If a record contains a picture, leave the picture out and reproduce everything else exactly.
:::
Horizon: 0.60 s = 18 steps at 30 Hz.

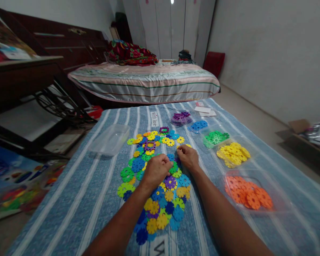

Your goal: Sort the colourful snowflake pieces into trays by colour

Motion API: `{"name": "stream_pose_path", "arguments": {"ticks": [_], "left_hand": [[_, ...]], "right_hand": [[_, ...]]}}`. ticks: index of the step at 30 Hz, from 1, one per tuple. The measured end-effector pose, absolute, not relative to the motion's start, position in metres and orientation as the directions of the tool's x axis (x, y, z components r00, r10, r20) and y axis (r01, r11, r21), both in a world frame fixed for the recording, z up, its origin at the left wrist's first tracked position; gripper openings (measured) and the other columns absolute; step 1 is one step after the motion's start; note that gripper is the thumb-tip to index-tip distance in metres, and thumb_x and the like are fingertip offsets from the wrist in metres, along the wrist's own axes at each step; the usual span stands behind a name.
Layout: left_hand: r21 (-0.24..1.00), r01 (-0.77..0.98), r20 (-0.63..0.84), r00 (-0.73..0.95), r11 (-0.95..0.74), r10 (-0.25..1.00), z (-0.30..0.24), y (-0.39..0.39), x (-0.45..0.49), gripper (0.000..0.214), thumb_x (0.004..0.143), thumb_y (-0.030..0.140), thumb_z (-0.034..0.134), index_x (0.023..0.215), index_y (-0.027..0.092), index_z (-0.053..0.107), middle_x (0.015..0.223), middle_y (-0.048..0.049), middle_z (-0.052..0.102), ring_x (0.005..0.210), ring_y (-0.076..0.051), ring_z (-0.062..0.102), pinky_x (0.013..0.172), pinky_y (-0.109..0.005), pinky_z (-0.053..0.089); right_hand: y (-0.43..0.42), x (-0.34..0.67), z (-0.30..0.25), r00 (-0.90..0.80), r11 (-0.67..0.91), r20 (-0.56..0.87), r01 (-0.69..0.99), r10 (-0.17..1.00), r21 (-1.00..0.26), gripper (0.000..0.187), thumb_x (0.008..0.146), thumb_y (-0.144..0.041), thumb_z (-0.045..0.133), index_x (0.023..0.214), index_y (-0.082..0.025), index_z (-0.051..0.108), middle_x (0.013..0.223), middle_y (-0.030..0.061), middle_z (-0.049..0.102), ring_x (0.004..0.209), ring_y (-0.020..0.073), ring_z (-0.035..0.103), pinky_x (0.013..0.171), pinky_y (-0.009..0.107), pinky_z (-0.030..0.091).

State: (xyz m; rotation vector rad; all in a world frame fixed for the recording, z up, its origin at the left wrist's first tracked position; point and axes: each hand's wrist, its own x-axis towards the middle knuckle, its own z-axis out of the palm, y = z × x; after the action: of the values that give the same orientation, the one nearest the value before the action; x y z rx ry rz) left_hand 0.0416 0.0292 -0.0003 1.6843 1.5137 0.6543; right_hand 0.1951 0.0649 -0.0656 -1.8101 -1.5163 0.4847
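Observation:
Over a spread of mixed snowflake discs [153, 206] in blue, green, yellow and purple, my left hand [156, 171] is closed with its fingers curled together. A green snowflake disc [174, 167] lies right by its fingertips; whether they grip it is unclear. My right hand [188, 159], at the right edge of the spread, has thumb and fingers pinched together. A yellow snowflake disc [186, 145] shows just behind those fingers. What either pinch holds is hidden or too small to make out. Two purple square frames [150, 145] sit among the discs farther off.
To the right stand clear containers of orange discs [252, 193], yellow discs [233, 153], green discs [216, 138], blue pieces [198, 125] and purple pieces [181, 117]. A clear plastic box [110, 140] is at the left. Striped cloth [77, 199] covers the surface; a bed [149, 85] stands beyond.

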Motion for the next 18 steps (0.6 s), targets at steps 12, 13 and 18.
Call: {"name": "stream_pose_path", "arguments": {"ticks": [12,13,18], "left_hand": [[0.972,0.018,-0.223,0.388,0.235,0.894,0.053,0.085,0.153,0.018,0.075,0.019,0.071,0.087,0.014,0.059,0.070,-0.0009,0.066,0.062,-0.013,0.068,0.053,-0.019,0.050],[0.974,0.046,-0.224,0.382,0.224,0.897,0.053,0.088,0.158,0.018,0.075,0.020,0.073,0.086,0.014,0.060,0.070,-0.0012,0.066,0.063,-0.013,0.068,0.053,-0.018,0.049],[0.974,0.168,-0.190,0.244,0.151,0.951,0.033,0.092,0.127,0.014,0.072,0.021,0.072,0.074,0.013,0.061,0.065,-0.0004,0.064,0.058,-0.011,0.064,0.051,-0.017,0.046]], "right_hand": [[0.066,0.197,-0.068,0.226,-0.102,0.110,0.754,0.968,-0.649,0.027,0.087,-0.032,0.051,0.086,-0.017,0.074,0.077,0.0101,0.072,0.069,0.0226,0.063,0.058,0.029,0.037],[0.066,0.196,-0.067,0.231,-0.118,0.102,0.770,0.968,-0.627,0.028,0.087,-0.032,0.050,0.086,-0.017,0.074,0.076,0.0106,0.072,0.067,0.0224,0.063,0.057,0.029,0.036],[0.064,0.195,-0.061,0.208,-0.103,0.101,0.781,0.973,-0.616,0.028,0.088,-0.031,0.049,0.090,-0.019,0.074,0.077,0.0070,0.072,0.069,0.0202,0.063,0.056,0.027,0.033]]}}
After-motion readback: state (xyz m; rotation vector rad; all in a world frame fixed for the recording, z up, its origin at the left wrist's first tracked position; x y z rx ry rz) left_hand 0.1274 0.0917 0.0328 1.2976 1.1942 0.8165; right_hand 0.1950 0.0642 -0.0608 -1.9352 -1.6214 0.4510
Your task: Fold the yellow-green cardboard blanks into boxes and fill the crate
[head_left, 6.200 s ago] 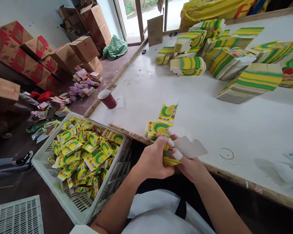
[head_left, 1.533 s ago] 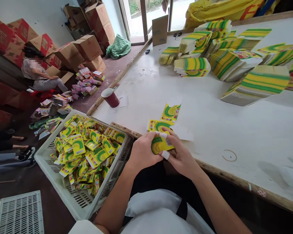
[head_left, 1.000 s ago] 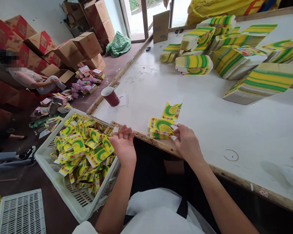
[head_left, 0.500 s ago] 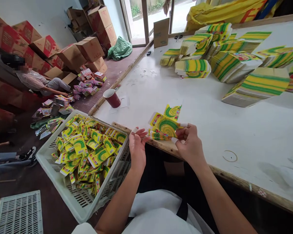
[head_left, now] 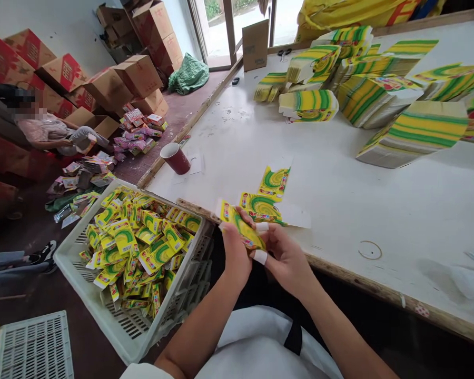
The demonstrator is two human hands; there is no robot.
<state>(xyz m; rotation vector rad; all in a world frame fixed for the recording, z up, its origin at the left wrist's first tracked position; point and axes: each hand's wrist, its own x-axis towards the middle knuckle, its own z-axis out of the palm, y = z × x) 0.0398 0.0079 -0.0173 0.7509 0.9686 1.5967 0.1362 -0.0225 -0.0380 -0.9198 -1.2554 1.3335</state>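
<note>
Over the table's front edge, a small yellow-green carton point(head_left: 240, 227) is between my two hands. My left hand point(head_left: 236, 252) is wrapped round its left side, with the thumb in front and fingers behind. My right hand point(head_left: 286, 258) pinches the carton's right end; white tape covers its thumb and a fingertip. Just beyond lie flat printed carton blanks point(head_left: 274, 180), partly overlapping on the white table point(head_left: 332, 195). To the left of my left hand stands a white plastic crate point(head_left: 90, 310) heaped with yellow-green cartons point(head_left: 124, 237).
A dark red cup point(head_left: 176, 159) stands near the table's left edge. Stacks of carton blanks point(head_left: 414, 137) fill the back right. Scissors point(head_left: 284, 52) lie far back. Another person point(head_left: 43, 126) sits at left beside brown boxes point(head_left: 136, 79) and a pile of pink packs.
My left hand, open before, has closed on the carton. The carton has come off the table toward me and left, with my right hand following. The seated person now lifts a pack.
</note>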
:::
• _Answer section_
Horizon: 0.60 s = 18 steps at 30 Hz.


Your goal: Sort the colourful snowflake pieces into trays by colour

Motion API: `{"name": "stream_pose_path", "arguments": {"ticks": [_], "left_hand": [[_, ...]], "right_hand": [[_, ...]]}}`. ticks: index of the step at 30 Hz, from 1, one per tuple. The measured end-effector pose, absolute, not relative to the motion's start, position in metres and orientation as the directions of the tool's x axis (x, y, z components r00, r10, r20) and y axis (r01, r11, r21), both in a world frame fixed for the recording, z up, its origin at the left wrist's first tracked position; gripper openings (measured) and the other columns absolute; step 1 is one step after the motion's start; note that gripper is the thumb-tip to index-tip distance in metres, and thumb_x and the like are fingertip offsets from the wrist in metres, along the wrist's own axes at each step; the usual span stands behind a name.
Layout: left_hand: r21 (-0.24..1.00), r01 (-0.77..0.98), r20 (-0.63..0.84), r00 (-0.73..0.95), r11 (-0.95..0.74), r10 (-0.25..1.00), z (-0.30..0.24), y (-0.39..0.39), x (-0.45..0.49), gripper (0.000..0.214), thumb_x (0.004..0.143), thumb_y (-0.030..0.140), thumb_z (-0.034..0.134), index_x (0.023..0.215), index_y (-0.027..0.092), index_z (-0.053..0.107), middle_x (0.015..0.223), middle_y (-0.048..0.049), middle_z (-0.052..0.102), ring_x (0.005..0.210), ring_y (-0.076..0.051), ring_z (-0.062..0.102), pinky_x (0.013..0.172), pinky_y (-0.109..0.005), pinky_z (-0.053..0.089); right_hand: y (-0.43..0.42), x (-0.34..0.67), z (-0.30..0.25), r00 (-0.90..0.80), r11 (-0.67..0.91), r20 (-0.56..0.87), r01 (-0.69..0.99), r10 (-0.17..1.00), r21 (-1.00..0.26), gripper (0.000..0.187), thumb_x (0.008..0.146), thumb_y (-0.144..0.041), thumb_z (-0.045..0.133), index_x (0.023..0.214), index_y (-0.082..0.025), index_z (-0.051..0.108), middle_x (0.013..0.223), middle_y (-0.030..0.061), middle_z (-0.049..0.102), ring_x (0.004..0.209), ring_y (-0.020..0.073), ring_z (-0.035..0.103), pinky_x (0.013..0.171), pinky_y (-0.009..0.107), pinky_z (-0.030..0.091).

State: (xyz m; rotation vector rad; all in a world frame fixed for the recording, z up, its origin at the left wrist's first tracked position; point and axes: each hand's wrist, its own x-axis towards the middle knuckle, its own z-axis out of the palm, y = z × x; after the action: of the values that give the same orientation, the one nearest the value before the action; x y z rx ry rz) left_hand 0.0416 0.0292 -0.0003 1.6843 1.5137 0.6543; right_hand 0.1951 0.0649 -0.0656 -1.8101 -1.5163 0.4847
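Observation:
Over a spread of mixed snowflake discs [153, 206] in blue, green, yellow and purple, my left hand [156, 171] is closed with its fingers curled together. A green snowflake disc [174, 167] lies right by its fingertips; whether they grip it is unclear. My right hand [188, 159], at the right edge of the spread, has thumb and fingers pinched together. A yellow snowflake disc [186, 145] shows just behind those fingers. What either pinch holds is hidden or too small to make out. Two purple square frames [150, 145] sit among the discs farther off.
To the right stand clear containers of orange discs [252, 193], yellow discs [233, 153], green discs [216, 138], blue pieces [198, 125] and purple pieces [181, 117]. A clear plastic box [110, 140] is at the left. Striped cloth [77, 199] covers the surface; a bed [149, 85] stands beyond.
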
Motion for the next 18 steps (0.6 s), targets at steps 12, 13 and 18.
Call: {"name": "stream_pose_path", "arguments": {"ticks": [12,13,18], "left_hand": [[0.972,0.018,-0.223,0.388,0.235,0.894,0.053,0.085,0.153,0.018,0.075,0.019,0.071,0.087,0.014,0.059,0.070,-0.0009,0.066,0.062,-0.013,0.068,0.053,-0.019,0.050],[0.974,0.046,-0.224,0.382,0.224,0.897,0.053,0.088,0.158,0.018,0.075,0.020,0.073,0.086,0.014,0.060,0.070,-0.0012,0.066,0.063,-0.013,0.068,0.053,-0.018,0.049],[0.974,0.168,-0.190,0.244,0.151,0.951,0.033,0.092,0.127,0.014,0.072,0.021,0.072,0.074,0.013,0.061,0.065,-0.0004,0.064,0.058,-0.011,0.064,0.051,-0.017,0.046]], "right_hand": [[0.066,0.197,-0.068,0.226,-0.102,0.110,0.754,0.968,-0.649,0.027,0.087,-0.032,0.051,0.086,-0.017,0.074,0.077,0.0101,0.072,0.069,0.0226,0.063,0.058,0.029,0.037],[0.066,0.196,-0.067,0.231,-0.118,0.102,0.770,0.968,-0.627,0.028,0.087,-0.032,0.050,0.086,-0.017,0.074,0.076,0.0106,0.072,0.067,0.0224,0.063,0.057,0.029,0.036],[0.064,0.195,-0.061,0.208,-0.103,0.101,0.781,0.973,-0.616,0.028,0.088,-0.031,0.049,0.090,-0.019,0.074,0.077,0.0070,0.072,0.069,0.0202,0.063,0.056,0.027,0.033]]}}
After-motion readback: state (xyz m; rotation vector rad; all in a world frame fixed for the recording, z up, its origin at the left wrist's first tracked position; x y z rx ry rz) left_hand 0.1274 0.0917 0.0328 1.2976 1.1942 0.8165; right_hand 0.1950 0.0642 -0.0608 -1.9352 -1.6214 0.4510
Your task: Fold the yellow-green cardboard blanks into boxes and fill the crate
[head_left, 6.200 s ago] 
[head_left, 1.533 s ago] 
[head_left, 1.000 s ago] 
[head_left, 0.500 s ago] 
[head_left, now] 
The demonstrator is two human hands; there is no robot.
<state>(xyz m; rotation vector rad; all in a world frame fixed for the recording, z up, its origin at the left wrist's first tracked position; point and axes: each hand's wrist, its own x-axis towards the middle knuckle, its own z-axis out of the palm, y = z × x) 0.0398 0.0079 -0.0173 0.7509 0.9686 1.5967 0.1362 -0.0225 -0.0380 -0.9198 -1.2554 1.3335</state>
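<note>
Over the table's front edge, a small yellow-green carton point(head_left: 240, 227) is between my two hands. My left hand point(head_left: 236, 252) is wrapped round its left side, with the thumb in front and fingers behind. My right hand point(head_left: 286, 258) pinches the carton's right end; white tape covers its thumb and a fingertip. Just beyond lie flat printed carton blanks point(head_left: 274, 180), partly overlapping on the white table point(head_left: 332, 195). To the left of my left hand stands a white plastic crate point(head_left: 90, 310) heaped with yellow-green cartons point(head_left: 124, 237).
A dark red cup point(head_left: 176, 159) stands near the table's left edge. Stacks of carton blanks point(head_left: 414, 137) fill the back right. Scissors point(head_left: 284, 52) lie far back. Another person point(head_left: 43, 126) sits at left beside brown boxes point(head_left: 136, 79) and a pile of pink packs.
My left hand, open before, has closed on the carton. The carton has come off the table toward me and left, with my right hand following. The seated person now lifts a pack.
</note>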

No other output is expected for this exercise.